▸ Activity: Please print the listing that follows word for word, but skip any pictures it holds.

▸ Recorded data:
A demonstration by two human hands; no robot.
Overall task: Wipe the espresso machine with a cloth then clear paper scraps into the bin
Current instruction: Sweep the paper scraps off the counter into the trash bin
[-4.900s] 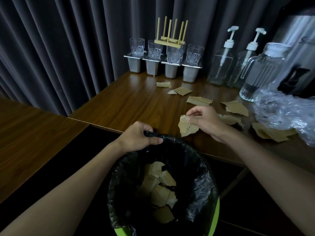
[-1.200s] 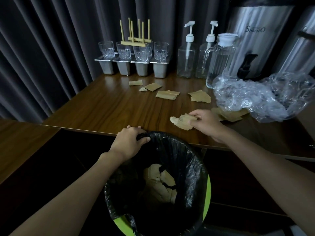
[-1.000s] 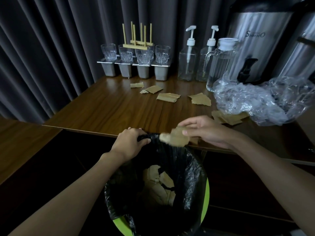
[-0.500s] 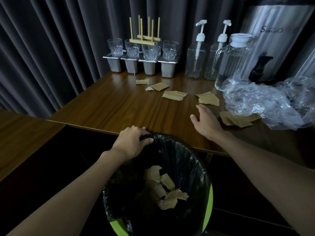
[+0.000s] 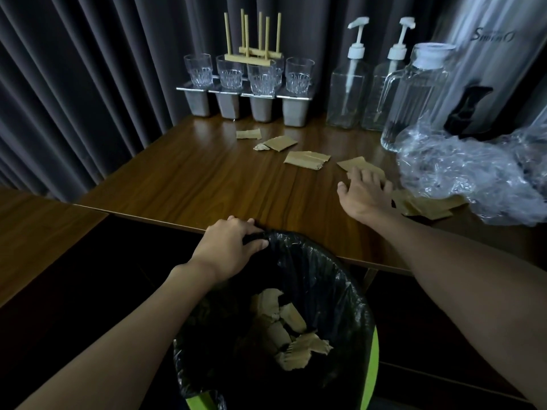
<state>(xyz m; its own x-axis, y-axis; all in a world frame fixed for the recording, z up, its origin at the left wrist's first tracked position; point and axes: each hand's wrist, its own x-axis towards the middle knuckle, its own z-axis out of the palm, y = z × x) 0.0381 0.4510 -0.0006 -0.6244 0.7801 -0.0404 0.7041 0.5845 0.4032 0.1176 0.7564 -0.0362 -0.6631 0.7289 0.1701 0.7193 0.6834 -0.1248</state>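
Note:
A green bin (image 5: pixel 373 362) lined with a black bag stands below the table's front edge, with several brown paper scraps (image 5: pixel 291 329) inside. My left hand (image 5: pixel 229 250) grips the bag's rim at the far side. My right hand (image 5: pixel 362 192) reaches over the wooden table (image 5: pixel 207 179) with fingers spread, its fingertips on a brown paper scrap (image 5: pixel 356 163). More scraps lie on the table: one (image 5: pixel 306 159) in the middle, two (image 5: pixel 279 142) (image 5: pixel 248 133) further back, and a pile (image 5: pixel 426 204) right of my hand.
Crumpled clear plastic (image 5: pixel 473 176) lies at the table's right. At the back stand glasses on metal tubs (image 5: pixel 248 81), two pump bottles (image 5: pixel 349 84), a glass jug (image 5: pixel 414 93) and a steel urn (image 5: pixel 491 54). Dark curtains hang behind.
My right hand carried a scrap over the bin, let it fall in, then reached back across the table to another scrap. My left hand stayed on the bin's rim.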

▸ Result for this exercise:
A demonstration by two human hands; no robot.
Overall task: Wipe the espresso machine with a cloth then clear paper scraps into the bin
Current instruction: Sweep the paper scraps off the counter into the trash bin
[-4.900s] 
[-1.200s] 
[-1.000s] 
[-0.500s] 
[+0.000s] 
<state>(xyz m; its own x-axis, y-axis; all in a world frame fixed for the recording, z up, its origin at the left wrist's first tracked position; point and axes: each hand's wrist, its own x-axis towards the middle knuckle, its own z-axis out of the palm, y = z × x) 0.0381 0.4510 -0.0006 -0.6244 0.7801 -0.0404 0.7041 0.5845 0.4032 0.1176 0.7564 -0.0362 -0.6631 0.7289 0.1701 0.7193 0.6834 -0.1248</state>
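Note:
A green bin (image 5: pixel 373 362) lined with a black bag stands below the table's front edge, with several brown paper scraps (image 5: pixel 291 329) inside. My left hand (image 5: pixel 229 250) grips the bag's rim at the far side. My right hand (image 5: pixel 362 192) reaches over the wooden table (image 5: pixel 207 179) with fingers spread, its fingertips on a brown paper scrap (image 5: pixel 356 163). More scraps lie on the table: one (image 5: pixel 306 159) in the middle, two (image 5: pixel 279 142) (image 5: pixel 248 133) further back, and a pile (image 5: pixel 426 204) right of my hand.
Crumpled clear plastic (image 5: pixel 473 176) lies at the table's right. At the back stand glasses on metal tubs (image 5: pixel 248 81), two pump bottles (image 5: pixel 349 84), a glass jug (image 5: pixel 414 93) and a steel urn (image 5: pixel 491 54). Dark curtains hang behind.
My right hand carried a scrap over the bin, let it fall in, then reached back across the table to another scrap. My left hand stayed on the bin's rim.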

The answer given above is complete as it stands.